As the bay area’s leading international financial centre, Hong Kong has the expertise and experience – in financial, professional and business services – to help bay area companies “go global”. Hong Kong companies are well positioned to join up with Mainland companies in their pursuit of international expansion.
The innovation-driven upgrading of the Mainland economy also presents Hong Kong with a golden opportunity.
Excellent research has been coming out of our universities. Our information technology and other software infrastructure are well-established.
No less important, this Government has put a high priority on developing our innovation and technology sector on creating, here in Hong Kong, a regional I&T hub.
For example, earlier this year we signed an agreement with the Shenzhen Government to jointly develop an 87-hectare area close to our boundary with the Mainland, into a world-class innovation and technology hub.

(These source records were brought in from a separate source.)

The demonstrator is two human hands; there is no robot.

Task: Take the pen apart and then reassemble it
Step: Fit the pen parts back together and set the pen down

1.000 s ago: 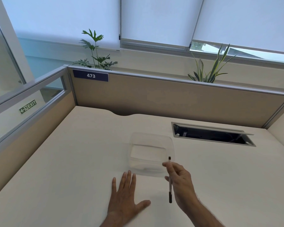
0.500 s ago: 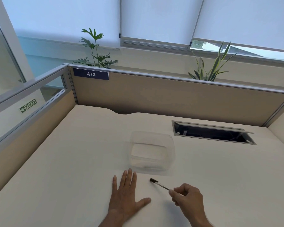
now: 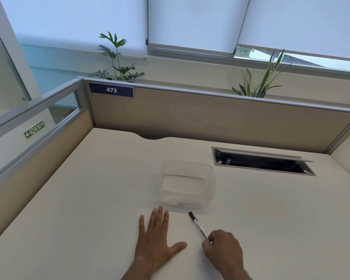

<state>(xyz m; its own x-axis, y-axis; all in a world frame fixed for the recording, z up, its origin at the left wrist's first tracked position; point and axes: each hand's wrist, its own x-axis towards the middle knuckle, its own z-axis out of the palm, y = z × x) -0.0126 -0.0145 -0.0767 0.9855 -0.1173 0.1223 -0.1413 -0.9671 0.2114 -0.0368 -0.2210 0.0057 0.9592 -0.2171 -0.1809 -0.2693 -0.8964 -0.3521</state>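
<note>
Head view, right hand (image 3: 223, 246) hides pen (image 3: 198, 227) lower end, wrists cropped

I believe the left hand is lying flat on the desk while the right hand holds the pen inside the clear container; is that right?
Not quite. The head view shows the pen outside the clear container, on the desk in front of it. The rest holds: the left hand lies flat, and the right hand holds the pen.
</note>
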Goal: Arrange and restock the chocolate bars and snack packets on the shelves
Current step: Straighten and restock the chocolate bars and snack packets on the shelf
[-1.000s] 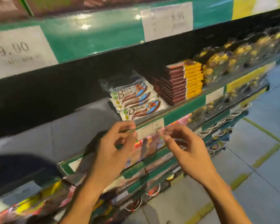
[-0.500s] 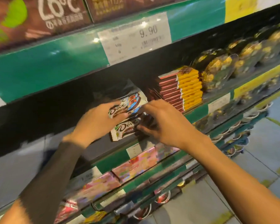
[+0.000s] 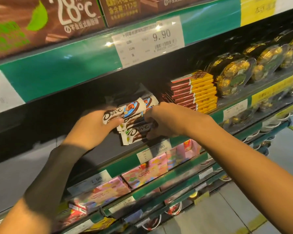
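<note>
Our left hand (image 3: pixel 93 127) grips top Dove bar (image 3: pixel 123 111); our right hand (image 3: pixel 169 120) pinches right ends of Dove stack (image 3: pixel 135 132). Red-yellow bars (image 3: pixel 194 92) just right.

White price tag (image 3: pixel 149 43), tiled floor (image 3: pixel 243 208)

Shop aisle here: tiered shelving with green edge strips (image 3: pixel 61 76), white price tags (image 3: pixel 149 43), grey tiled floor (image 3: pixel 243 215) down at 5 o'clock, yellow floor line (image 3: pixel 259 222), overhead light glaring off the strips.
</note>
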Tool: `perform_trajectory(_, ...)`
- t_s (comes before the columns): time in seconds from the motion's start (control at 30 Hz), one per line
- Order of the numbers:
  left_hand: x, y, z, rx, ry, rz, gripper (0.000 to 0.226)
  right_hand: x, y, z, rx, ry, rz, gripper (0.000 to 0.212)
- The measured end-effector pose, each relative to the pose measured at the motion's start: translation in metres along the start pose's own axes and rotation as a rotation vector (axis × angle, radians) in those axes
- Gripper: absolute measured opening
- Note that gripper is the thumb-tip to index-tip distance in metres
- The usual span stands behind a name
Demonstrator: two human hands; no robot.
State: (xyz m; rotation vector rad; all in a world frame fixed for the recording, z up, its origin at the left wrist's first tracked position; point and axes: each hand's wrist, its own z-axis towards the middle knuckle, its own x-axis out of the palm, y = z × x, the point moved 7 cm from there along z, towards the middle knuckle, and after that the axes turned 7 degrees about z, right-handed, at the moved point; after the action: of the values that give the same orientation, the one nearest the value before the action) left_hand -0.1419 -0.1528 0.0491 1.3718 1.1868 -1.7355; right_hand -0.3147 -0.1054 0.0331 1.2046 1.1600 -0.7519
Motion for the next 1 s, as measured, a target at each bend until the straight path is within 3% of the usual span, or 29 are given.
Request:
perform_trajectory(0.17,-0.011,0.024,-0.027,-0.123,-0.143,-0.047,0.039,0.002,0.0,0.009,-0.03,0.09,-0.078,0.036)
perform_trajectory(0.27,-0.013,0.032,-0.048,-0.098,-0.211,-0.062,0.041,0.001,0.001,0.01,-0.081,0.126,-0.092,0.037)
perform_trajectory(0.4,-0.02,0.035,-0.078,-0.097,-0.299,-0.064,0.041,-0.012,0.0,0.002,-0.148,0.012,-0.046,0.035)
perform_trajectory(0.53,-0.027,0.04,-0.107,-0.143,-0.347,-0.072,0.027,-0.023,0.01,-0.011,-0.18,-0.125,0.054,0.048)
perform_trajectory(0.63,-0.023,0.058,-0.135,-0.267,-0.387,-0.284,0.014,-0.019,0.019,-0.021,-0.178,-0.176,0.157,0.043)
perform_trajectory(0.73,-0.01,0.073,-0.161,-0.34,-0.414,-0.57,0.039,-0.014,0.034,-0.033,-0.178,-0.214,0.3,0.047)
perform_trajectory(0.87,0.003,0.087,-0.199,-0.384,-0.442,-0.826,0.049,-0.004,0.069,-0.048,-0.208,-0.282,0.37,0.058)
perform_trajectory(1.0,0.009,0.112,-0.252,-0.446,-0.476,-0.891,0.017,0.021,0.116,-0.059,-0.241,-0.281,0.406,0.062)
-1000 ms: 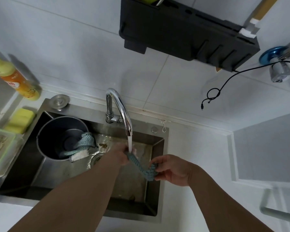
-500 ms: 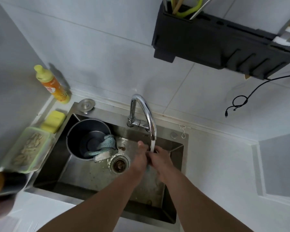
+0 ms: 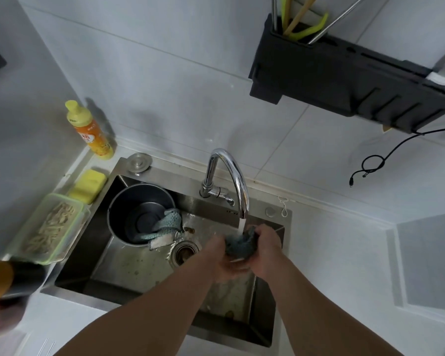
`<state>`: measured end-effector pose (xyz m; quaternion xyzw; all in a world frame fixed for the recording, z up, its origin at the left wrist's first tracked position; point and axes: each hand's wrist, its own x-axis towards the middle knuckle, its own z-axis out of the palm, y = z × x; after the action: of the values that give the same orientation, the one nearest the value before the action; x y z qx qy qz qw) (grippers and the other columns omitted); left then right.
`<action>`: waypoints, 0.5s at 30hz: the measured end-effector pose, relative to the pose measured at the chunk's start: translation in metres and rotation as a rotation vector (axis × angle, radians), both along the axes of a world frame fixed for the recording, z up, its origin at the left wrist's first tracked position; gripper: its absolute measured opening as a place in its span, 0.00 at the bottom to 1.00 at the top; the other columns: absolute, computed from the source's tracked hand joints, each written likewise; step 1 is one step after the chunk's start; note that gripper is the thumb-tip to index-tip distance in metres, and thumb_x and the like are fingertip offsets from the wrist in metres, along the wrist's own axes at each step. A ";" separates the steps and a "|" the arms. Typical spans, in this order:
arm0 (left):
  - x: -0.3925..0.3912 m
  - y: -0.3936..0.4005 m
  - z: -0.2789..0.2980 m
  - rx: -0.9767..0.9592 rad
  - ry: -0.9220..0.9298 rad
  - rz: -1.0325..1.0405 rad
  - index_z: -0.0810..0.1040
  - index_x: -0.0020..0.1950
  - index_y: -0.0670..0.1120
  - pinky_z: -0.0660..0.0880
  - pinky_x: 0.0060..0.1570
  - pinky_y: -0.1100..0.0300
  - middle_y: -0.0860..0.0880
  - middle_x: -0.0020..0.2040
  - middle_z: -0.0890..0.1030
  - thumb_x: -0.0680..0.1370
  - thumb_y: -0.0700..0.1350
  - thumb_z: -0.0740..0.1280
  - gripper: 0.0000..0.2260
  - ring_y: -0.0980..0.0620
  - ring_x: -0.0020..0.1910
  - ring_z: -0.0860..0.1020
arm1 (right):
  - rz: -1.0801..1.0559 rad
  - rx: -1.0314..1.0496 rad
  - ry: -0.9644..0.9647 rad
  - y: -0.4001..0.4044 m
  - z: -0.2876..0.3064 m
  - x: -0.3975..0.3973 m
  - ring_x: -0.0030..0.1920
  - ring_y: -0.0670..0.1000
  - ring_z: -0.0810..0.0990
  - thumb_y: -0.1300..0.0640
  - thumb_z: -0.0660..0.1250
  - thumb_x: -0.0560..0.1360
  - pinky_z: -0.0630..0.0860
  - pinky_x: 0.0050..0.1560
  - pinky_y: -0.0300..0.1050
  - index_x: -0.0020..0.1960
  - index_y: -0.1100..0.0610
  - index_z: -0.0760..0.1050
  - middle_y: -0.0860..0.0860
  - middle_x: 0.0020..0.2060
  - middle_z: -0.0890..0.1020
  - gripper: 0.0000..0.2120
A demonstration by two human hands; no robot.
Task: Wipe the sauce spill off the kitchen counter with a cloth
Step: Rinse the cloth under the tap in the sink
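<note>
Cloth (image 3: 240, 244) held by both hands over steel sink (image 3: 93, 258).

A stainless sink (image 3: 129, 286) with a chrome gooseneck faucet (image 3: 231, 176) running water. Inside the basin, a metal pot (image 3: 129, 209) at the left rear, a second blue-green rag (image 3: 165, 227) draped over its rim, and an open drain (image 3: 185, 253). On the ledge to the left: an orange detergent bottle (image 3: 91, 131), a yellow sponge (image 3: 89, 185), a sink plug (image 3: 138, 162) and a green-rimmed container (image 3: 52, 227). A black wall rack (image 3: 344, 78) holds utensils; a black cable (image 3: 375, 160) hangs below it.
</note>
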<state>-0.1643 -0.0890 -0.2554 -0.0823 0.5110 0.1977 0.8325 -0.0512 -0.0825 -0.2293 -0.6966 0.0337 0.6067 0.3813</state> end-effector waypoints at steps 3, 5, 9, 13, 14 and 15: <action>0.019 0.005 0.010 0.026 0.057 0.222 0.76 0.65 0.36 0.82 0.53 0.43 0.34 0.59 0.82 0.76 0.41 0.60 0.19 0.37 0.56 0.82 | 0.197 0.033 -0.108 -0.006 -0.005 -0.014 0.50 0.59 0.83 0.51 0.63 0.80 0.79 0.58 0.57 0.47 0.59 0.81 0.60 0.48 0.85 0.13; 0.026 0.007 0.008 0.107 0.182 0.194 0.80 0.60 0.37 0.82 0.55 0.47 0.35 0.53 0.85 0.83 0.46 0.59 0.16 0.38 0.53 0.83 | 0.252 0.095 -0.128 -0.009 -0.010 -0.022 0.52 0.59 0.86 0.50 0.65 0.82 0.81 0.61 0.59 0.50 0.57 0.85 0.59 0.48 0.88 0.13; 0.034 0.004 0.007 0.214 0.187 0.057 0.80 0.66 0.41 0.73 0.70 0.45 0.45 0.51 0.83 0.84 0.57 0.57 0.24 0.37 0.66 0.78 | 0.271 0.142 -0.271 -0.008 -0.012 -0.027 0.53 0.64 0.85 0.57 0.66 0.82 0.82 0.59 0.62 0.51 0.56 0.85 0.60 0.47 0.87 0.09; 0.031 0.008 0.003 0.169 0.196 0.095 0.86 0.48 0.46 0.79 0.49 0.53 0.45 0.47 0.88 0.83 0.65 0.56 0.28 0.46 0.50 0.85 | 0.149 0.106 0.038 -0.011 -0.006 -0.031 0.56 0.63 0.84 0.53 0.66 0.82 0.81 0.61 0.58 0.54 0.60 0.85 0.63 0.49 0.87 0.12; 0.029 0.009 0.003 0.218 0.288 0.047 0.86 0.51 0.46 0.79 0.52 0.51 0.45 0.51 0.88 0.82 0.66 0.55 0.29 0.45 0.54 0.84 | 0.143 0.111 0.122 -0.012 -0.005 -0.034 0.57 0.61 0.84 0.53 0.66 0.83 0.79 0.62 0.56 0.54 0.60 0.84 0.61 0.49 0.87 0.13; 0.026 0.009 0.002 0.278 0.396 -0.010 0.84 0.59 0.46 0.77 0.61 0.46 0.44 0.60 0.85 0.81 0.68 0.52 0.31 0.43 0.61 0.81 | 0.136 0.119 0.176 -0.014 -0.006 -0.037 0.59 0.59 0.83 0.52 0.65 0.83 0.78 0.64 0.55 0.55 0.61 0.83 0.61 0.50 0.86 0.13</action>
<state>-0.1387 -0.0797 -0.2536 0.0761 0.6324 0.2743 0.7204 -0.0884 -0.0961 -0.2357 -0.6173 -0.0161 0.6910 0.3757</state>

In this year’s Budget, I announced the establishment of a tax policy unit and a high level Innovation, Technology & Re-industrialisation Committee to drive our effort in this respect.
In short, Hong Kong is seizing the opportunities there for us.

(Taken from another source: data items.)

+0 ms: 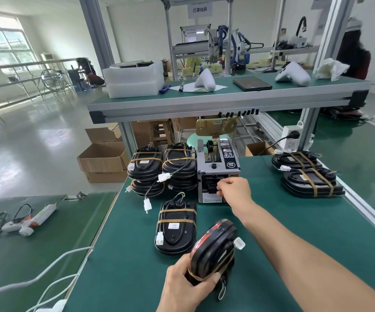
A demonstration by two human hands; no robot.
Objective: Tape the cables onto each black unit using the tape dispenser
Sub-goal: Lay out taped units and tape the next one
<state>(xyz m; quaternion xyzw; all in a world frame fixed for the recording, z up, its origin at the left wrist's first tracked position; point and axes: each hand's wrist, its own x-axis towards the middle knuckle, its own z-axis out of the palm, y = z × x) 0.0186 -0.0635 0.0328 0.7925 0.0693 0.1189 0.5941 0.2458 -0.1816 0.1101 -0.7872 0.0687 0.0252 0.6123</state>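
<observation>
My left hand (187, 287) grips a black unit (213, 248) tilted on its edge above the green table, one brown tape band round its near end and a white connector at its right. My right hand (233, 190) reaches to the front slot of the grey tape dispenser (218, 163), fingertips pinching at the outlet; the tape piece itself is too small to see. A taped black unit (176, 226) lies flat just left of my hands. Two stacks of taped units (161, 170) stand left of the dispenser.
Two more taped units (308, 174) lie at the table's right edge (362, 206). A glue gun (31, 220) lies on the left bench. Cardboard boxes (103, 158) sit on the floor. A raised shelf (204, 102) spans behind the dispenser. White cables (47, 273) trail at lower left.
</observation>
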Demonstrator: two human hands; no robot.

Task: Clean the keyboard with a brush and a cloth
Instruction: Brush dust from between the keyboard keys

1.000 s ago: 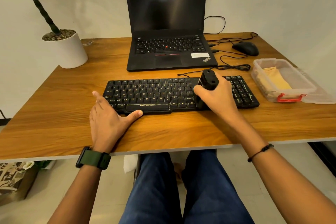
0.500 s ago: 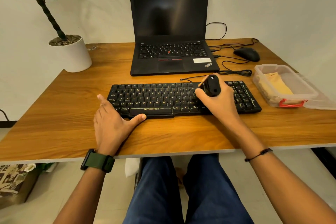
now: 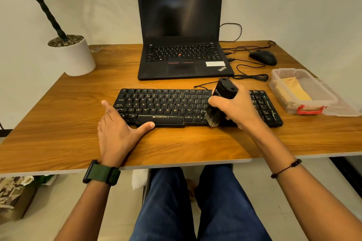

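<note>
Black keyboard (image 3: pixel 166 106) sits across the middle of the wooden bench (image 3: pixel 58 123), lengthwise left to right, with the Zebronics logo on the space bar. Right hand (image 3: pixel 238 108) has its fingers wrapped around a chunky black brush (image 3: pixel 220 101), held upright-ish and tilted, bristles down on the keys at the near edge, just right of the main letter block. Left hand (image 3: pixel 117 130) lies flat and relaxed on the bench at the keyboard's near-left corner, thumb stretched along the front edge below the space bar, gripping nothing.

Cloth (image 3: pixel 295 91) is the yellow thing folded inside a clear plastic box (image 3: pixel 278 86) with a red clasp, over to the right of the keyboard, with the clear lid lying beside it.

Behind the keyboard there's a black laptop (image 3: pixel 182 31), lid up, screen dark. Black mouse (image 3: pixel 263 57) is at the far right with cables looped between it and the laptop. White pot with a plant (image 3: pixel 73 56) is at the far-left corner. Green watch (image 3: pixel 101 173) on the left wrist, thin dark bracelet (image 3: pixel 286 168) on the right.
</note>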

In this increasingly connected world, Hong Kong has extraordinary potential to reap the benefits in strengthening our role as a super-connector.

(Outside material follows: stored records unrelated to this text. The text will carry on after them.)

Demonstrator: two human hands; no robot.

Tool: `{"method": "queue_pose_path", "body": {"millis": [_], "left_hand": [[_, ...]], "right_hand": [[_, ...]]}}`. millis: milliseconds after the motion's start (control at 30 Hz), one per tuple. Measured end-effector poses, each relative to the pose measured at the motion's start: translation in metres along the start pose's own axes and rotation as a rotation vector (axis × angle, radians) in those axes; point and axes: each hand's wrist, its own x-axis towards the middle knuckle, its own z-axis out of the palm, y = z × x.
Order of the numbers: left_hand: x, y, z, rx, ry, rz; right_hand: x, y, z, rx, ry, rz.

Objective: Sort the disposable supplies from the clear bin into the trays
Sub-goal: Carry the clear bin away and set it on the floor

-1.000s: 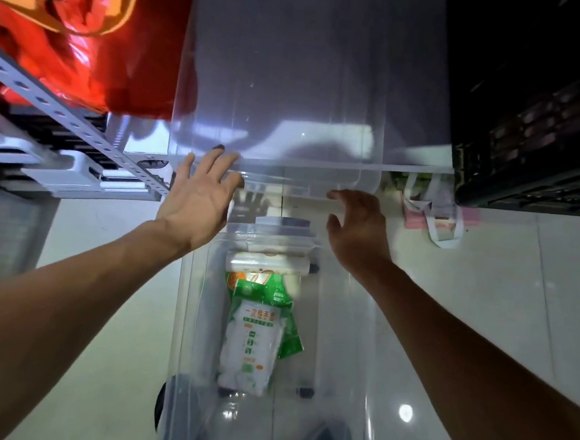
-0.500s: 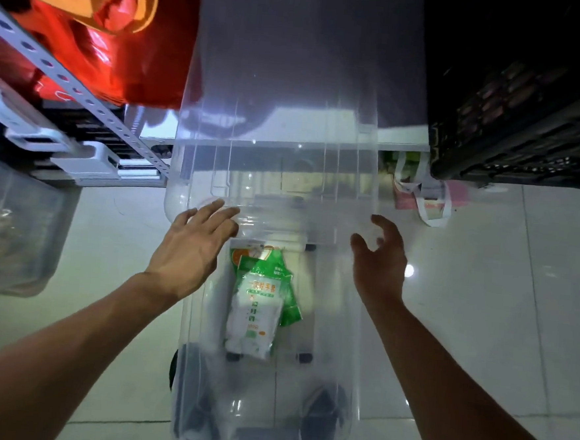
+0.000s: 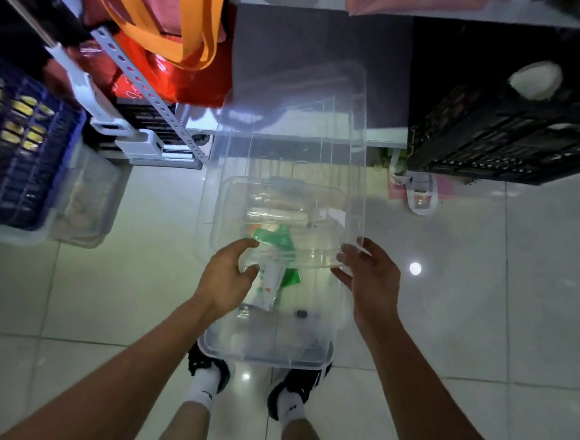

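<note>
clear bin (image 3: 265,352) sitting on the tiled floor (image 3: 482,302) before a shelf, holding green and white packets (image 3: 272,253). left hand (image 3: 224,280) and right hand (image 3: 371,284) gripping the near edge of a clear lid (image 3: 294,144), fingers curling around it above the bin.

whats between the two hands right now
In the head view, the near edge of the clear lid spans from left hand to right hand; below it, inside the clear bin, lies a green-and-white packet.
</note>
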Motion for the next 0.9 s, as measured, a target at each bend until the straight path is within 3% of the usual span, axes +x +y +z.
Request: {"method": "queue_pose_path", "body": {"millis": [300,500,900], "left_hand": [[-0.077,0.067,-0.024,-0.487,-0.133,-0.095],[-0.116,0.074,-0.061,-0.851,-0.171,-0.144],[-0.151,-0.011,-0.105,-0.975,0.005,-0.267]], "right_hand": [[-0.120,-0.028,0.000,-0.316,-0.066,-0.288],[-0.183,0.010,0.029,-0.458,-0.131,-0.365],[-0.238,0.097,0.082,-0.839,-0.268,-0.539]]}}
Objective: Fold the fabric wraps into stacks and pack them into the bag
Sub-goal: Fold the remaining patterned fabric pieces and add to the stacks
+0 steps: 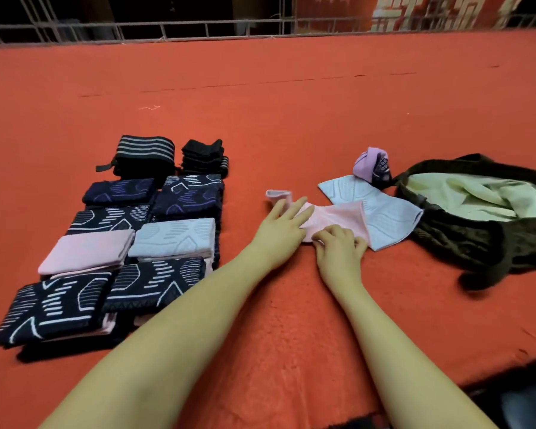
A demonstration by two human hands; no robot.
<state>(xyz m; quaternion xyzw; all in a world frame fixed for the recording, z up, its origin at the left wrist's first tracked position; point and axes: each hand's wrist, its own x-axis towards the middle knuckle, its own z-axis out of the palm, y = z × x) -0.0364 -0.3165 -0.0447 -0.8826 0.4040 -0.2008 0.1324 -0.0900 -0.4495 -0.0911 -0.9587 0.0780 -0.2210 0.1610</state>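
On the red tabletop [291,119], folded stacks [115,239] lie left while left hand [280,229] presses flat and right hand [341,246] pinches a pink wrap [334,219]; blue wrap [384,212], rolled purple wrap [372,164] and bag [464,243] await, nothing packed.

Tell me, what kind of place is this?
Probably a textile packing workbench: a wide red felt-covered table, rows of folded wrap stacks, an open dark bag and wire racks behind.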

This is particularly true with the Mainland’s far-reaching Belt & Road Initiative, which is now gathering momentum among more than 60 jurisdictions across three continents. All are keen to develop and deepen their connectivity – in infrastructure, trade, commerce, capital, culture and more.
Hong Kong, long a global model of free trade and free enterprise, has what it takes – what the Belt & Road needs – to play a critical role in its progress deep into the 21st century.
As China’s international financial capital, as well as the world’s China financial capital, Hong Kong is the natural connector for the Belt & Road. Alongside our financial services prowess, we have a deep pool of world-class professional and commercial services – in engineering, architecture, law, accounting, management and consulting, communications and logistics, and so much more, to serve as the Belt & Road’s hub for fundraising, for high-end professional and commercial services and infrastructure development, operation and management.
The initiative will surely promote the use of the renminbi in cross-border transactions, trade, investment and financing across the vast Belt-Road region. The Chinese currency’s expansion can only boost our role as the world’s offshore renminbi hub and the region’s leading financial centre.
Our financial links with the Mainland go well beyond the renminbi. The Shenzhen-Hong Kong Stock Connect, launched some six months ago, followed the opening in 2014 of the Shanghai-Hong Kong Stock Connect. Together, they play a key role in opening up capital markets between Hong Kong and the Mainland.
And there is more of that on the way. The People’s Bank of China and the Hong Kong Monetary Authority announced last month their plan to establish Bond Connect. Through Bond Connect, Hong Kong will serve as a gateway for overseas investors looking to enter the Mainland’s bond market, highlighting Hong Kong’s unrivalled role as the intermediary for capital flow between the Mainland and international markets.
This can only generate greater demand for Hong Kong’s related financial services. Technical preparations are in place, with a view to rolling out Bond Connect as soon as possible.
Hong Kong’s future will be built on such connections, in finance and trade, in the embrace of the bay area and the Belt & Road, and much more. Cumulatively, they give Hong Kong a central stake in the Mainland’s engine – the Asian engine – for global growth.
Financial Secretary Paul Chan gave these remarks at the Celebrating the 20th Anniversary of the HKSAR: An Engine for Global Economic Growth forum on June 13.